◆ **YOUR OBJECTIVE**: Among the entries below, how many lines have the string "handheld" in them? Only the number should be given.

◆ **WORKING DATA**:
※ ※ ※

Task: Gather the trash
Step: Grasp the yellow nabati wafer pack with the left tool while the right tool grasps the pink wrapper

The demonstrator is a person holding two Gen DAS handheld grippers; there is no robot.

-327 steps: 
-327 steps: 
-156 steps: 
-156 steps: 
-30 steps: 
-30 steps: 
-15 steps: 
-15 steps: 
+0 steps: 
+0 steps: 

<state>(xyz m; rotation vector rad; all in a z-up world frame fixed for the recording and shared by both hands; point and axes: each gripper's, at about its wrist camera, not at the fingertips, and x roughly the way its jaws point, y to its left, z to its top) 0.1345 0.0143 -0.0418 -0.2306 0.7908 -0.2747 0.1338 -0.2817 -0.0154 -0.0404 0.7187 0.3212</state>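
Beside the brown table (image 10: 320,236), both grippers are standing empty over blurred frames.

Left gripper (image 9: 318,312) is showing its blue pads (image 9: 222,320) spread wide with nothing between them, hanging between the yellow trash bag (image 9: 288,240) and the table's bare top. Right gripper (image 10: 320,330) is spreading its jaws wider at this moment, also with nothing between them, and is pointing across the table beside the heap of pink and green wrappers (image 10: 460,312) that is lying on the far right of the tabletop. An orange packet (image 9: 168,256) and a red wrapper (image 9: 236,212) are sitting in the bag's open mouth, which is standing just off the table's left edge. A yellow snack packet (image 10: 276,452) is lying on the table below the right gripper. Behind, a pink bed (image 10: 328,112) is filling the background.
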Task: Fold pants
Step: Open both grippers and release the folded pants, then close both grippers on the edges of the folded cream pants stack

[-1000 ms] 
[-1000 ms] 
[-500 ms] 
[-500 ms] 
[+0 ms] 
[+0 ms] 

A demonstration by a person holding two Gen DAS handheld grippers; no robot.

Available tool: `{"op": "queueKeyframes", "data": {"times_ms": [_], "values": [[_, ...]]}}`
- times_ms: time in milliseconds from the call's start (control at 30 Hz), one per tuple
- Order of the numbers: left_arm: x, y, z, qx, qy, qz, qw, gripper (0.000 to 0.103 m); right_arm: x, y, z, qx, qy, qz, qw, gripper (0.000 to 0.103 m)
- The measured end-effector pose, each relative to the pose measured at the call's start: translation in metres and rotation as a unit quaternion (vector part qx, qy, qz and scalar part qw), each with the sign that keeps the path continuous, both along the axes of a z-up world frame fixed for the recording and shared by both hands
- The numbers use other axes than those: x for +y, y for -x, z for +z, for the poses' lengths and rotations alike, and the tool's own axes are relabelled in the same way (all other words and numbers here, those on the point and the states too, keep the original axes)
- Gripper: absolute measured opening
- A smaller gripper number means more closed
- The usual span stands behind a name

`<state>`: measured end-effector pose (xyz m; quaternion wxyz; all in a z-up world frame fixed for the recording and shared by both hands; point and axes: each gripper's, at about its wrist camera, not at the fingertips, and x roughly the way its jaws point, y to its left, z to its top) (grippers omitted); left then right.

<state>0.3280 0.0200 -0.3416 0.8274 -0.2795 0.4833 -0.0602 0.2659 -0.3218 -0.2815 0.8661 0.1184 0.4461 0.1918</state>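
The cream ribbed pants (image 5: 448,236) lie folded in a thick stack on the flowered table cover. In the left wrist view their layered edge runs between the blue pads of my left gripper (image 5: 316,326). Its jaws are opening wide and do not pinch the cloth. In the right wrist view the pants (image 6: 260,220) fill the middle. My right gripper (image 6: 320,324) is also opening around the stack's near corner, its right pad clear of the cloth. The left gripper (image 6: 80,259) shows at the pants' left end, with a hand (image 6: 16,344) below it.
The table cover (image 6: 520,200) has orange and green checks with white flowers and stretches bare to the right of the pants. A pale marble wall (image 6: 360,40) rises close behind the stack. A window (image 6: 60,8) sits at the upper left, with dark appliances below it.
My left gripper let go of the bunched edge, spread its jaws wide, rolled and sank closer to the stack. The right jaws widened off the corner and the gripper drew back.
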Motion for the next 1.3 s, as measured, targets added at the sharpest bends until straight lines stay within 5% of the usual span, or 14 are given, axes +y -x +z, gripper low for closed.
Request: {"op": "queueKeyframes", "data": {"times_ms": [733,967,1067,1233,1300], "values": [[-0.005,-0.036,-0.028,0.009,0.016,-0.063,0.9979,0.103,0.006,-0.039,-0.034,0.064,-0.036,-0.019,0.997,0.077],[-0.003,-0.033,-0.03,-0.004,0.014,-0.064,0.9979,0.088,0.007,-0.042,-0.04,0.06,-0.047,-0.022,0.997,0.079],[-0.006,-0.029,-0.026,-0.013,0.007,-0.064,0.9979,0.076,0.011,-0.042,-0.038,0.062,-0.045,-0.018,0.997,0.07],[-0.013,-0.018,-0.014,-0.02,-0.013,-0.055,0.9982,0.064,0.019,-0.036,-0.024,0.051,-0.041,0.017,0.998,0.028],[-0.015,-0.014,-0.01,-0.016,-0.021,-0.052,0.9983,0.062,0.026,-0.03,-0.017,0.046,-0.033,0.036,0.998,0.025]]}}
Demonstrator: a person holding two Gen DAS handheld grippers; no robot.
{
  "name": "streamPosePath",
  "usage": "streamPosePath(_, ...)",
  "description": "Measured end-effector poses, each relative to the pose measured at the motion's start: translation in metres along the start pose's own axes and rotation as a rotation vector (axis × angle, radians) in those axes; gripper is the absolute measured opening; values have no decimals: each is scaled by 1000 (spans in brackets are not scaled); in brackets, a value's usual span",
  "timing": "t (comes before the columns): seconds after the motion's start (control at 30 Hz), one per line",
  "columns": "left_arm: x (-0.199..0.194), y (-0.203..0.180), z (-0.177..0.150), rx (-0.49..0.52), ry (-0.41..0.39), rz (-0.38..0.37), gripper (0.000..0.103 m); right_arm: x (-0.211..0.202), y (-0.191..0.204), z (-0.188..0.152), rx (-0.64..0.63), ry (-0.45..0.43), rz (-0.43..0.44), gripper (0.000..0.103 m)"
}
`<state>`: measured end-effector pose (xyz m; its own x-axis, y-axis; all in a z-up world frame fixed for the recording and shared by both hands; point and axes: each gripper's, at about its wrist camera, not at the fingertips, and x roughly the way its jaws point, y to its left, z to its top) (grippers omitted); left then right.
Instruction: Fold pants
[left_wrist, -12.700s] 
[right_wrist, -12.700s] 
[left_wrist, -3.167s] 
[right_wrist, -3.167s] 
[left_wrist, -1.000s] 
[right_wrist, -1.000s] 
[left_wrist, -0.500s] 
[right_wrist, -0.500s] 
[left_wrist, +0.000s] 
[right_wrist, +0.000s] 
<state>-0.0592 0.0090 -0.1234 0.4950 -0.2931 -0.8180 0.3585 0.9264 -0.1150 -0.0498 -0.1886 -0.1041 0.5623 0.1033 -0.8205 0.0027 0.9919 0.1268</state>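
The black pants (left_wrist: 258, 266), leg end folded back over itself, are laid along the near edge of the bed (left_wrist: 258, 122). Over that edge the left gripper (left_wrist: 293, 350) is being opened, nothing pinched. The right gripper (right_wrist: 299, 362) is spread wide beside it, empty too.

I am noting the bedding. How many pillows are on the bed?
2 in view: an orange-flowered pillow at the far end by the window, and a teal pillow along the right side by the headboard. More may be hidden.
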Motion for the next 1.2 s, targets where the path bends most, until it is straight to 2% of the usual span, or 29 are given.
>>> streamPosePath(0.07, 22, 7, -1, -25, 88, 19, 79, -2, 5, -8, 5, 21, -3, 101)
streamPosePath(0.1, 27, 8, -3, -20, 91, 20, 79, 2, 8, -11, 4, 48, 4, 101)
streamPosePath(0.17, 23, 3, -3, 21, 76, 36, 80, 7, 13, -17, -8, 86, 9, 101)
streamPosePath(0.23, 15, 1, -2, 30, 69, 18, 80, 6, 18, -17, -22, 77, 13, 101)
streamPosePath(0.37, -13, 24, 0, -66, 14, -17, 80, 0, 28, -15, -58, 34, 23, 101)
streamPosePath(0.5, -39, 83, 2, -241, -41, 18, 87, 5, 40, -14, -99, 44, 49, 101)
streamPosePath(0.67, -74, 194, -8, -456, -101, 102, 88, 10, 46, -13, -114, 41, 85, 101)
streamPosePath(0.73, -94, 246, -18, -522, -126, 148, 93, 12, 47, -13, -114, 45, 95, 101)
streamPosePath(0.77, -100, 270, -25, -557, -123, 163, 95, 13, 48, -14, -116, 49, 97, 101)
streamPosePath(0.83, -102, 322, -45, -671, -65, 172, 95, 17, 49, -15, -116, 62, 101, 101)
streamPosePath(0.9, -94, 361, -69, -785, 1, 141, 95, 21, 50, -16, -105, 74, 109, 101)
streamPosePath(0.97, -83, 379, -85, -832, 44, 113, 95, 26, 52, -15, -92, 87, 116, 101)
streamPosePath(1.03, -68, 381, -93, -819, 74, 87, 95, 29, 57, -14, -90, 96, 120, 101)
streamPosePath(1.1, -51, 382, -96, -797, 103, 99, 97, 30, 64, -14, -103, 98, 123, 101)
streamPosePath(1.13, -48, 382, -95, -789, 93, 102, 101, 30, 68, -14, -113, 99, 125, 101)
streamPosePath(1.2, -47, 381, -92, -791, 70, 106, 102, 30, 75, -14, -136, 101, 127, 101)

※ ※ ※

◆ **OUTPUT OF THE EXERCISE**: 3